Administrative Law Judges Peter C. Mlynarczyk and Daniel E. Dilzer concur in this Opinion.
[1] We note that five motions for extension of time and a motion for continuance were granted during the pendency of this appeal.
[2] During the course of this claim, the respondent terminated the claimant’s employment in April 2016, but he was reinstated in 2017. See Findings, ¶ 30. The claimant’s employment with the respondent was terminated again when the respondent sent the claimant a letter dated July 12, 2021, advising him that he was on “undocumented, unpaid leave” and effective June 2022 his employment would end. Findings, ¶ 49‑51.
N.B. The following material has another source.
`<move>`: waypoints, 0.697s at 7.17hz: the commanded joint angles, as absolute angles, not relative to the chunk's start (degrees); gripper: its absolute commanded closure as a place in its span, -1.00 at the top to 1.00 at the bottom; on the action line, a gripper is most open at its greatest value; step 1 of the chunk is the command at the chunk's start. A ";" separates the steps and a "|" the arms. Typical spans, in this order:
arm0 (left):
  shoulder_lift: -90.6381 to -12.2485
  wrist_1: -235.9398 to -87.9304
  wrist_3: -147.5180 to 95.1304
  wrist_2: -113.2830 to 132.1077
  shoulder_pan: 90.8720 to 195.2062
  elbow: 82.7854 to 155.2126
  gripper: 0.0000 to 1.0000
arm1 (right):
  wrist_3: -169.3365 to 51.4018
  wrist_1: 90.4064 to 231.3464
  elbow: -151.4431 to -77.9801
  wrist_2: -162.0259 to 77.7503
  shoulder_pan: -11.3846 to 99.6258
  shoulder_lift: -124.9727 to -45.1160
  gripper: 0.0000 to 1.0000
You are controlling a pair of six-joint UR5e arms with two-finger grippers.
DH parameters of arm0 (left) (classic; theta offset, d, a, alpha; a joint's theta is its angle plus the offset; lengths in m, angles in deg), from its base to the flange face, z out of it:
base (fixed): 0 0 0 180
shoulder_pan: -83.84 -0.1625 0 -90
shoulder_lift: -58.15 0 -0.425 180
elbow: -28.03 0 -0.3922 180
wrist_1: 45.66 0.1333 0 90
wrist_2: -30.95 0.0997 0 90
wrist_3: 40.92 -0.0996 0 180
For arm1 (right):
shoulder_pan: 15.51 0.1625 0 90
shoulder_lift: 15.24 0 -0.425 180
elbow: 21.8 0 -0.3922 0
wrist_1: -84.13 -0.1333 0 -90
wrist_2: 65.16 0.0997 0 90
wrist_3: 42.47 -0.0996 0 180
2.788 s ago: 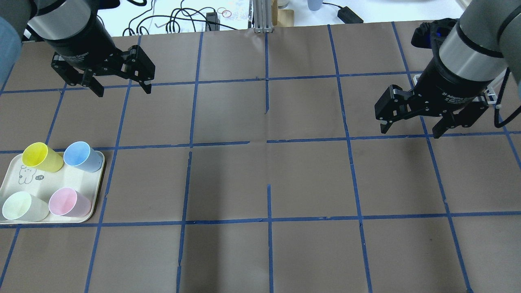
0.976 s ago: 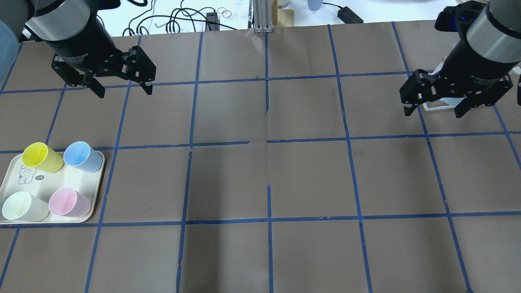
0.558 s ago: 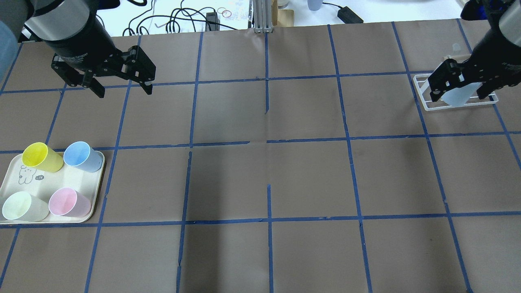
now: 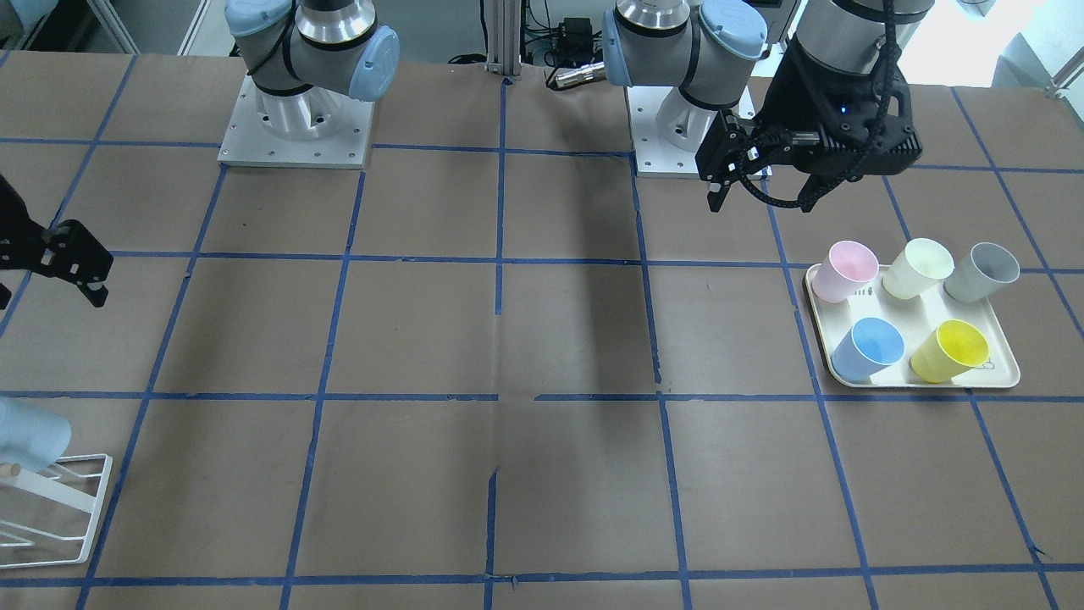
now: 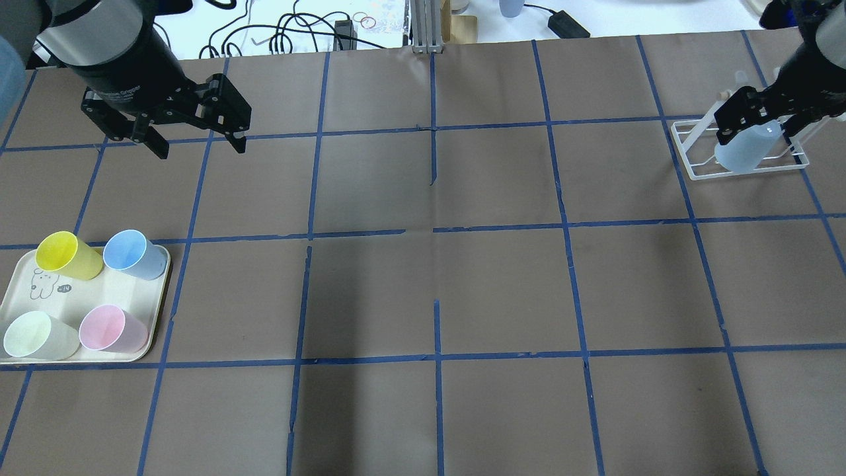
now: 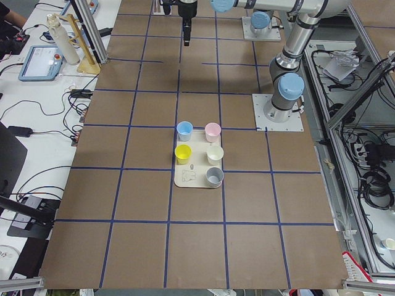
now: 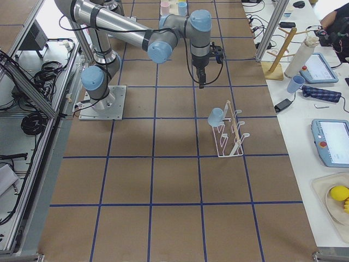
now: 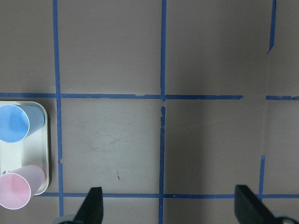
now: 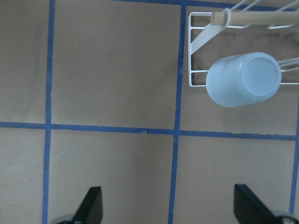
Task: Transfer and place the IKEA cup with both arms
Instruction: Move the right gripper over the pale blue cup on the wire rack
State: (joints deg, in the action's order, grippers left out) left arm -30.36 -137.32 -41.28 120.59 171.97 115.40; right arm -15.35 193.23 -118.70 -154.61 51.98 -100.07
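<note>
The IKEA cup [image 5: 743, 153], pale icy blue, hangs base-up and tilted on a white wire rack [image 5: 694, 173] at the far right. It also shows in the front view [image 4: 30, 436], the right side view [image 7: 216, 116] and the right wrist view [image 9: 243, 79]. My right gripper [image 5: 757, 129] is open and empty, high over the rack, apart from the cup; its fingertips [image 9: 93, 205] frame bare table. My left gripper [image 5: 199, 147] is open and empty above the far-left table, behind the tray; it also shows in the front view [image 4: 760, 203].
A cream tray [image 5: 26, 284] at the left front holds a yellow cup [image 5: 63, 253], a deeper blue cup [image 5: 132, 254], a pink cup [image 5: 109, 328], a pale green cup [image 5: 33, 335] and a grey cup [image 4: 982, 271]. Cables lie beyond the table's far edge.
My right gripper has moved back and to the right, from the mid-right table to above the rack, uncovering the pale blue cup. My left gripper has stayed put.
</note>
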 commanded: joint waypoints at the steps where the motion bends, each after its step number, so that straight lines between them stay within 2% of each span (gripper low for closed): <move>1: -30.35 -137.33 -41.28 120.59 171.91 115.39 1.00 | -9.79 196.17 -116.82 -154.46 49.18 -96.11 1.00; 5: -30.36 -137.24 -41.36 120.59 171.91 115.39 1.00 | -8.28 206.64 -116.64 -154.46 49.18 -89.43 1.00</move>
[3] The administrative law judge also noted that the claimant’s primary care physician, Lee Forest, D.O., had documented the claimant reported low back pain to him at various occasions prior to 2015, noting in particular, an October 7, 2009 and an October 13, 2014 note. The administrative law judge further noted that neither report indicated the severity of the pain. See Findings, ¶ 10.
[4] We believe the administrative law judge could reasonably have found Lantner’s opinion as to the weight of the March 27, 2015 incident on the claimant’s condition too equivocal and vague to have merited reliance. See Respondent’s Exhibit 3, pp. 29-32.
[5] See Conclusion, ¶ G; see also Zimmerman’s May 7, 2015 office note (Claimant’s Exhibit H); Tung’s August 10, 2017 office note (Claimant’s Exhibit P); Boolbol’s October 5, 2015 office note (Claimant’s Exhibit F); and Sood’s March 18, 2021 office note (Claimant’s Exhibit F).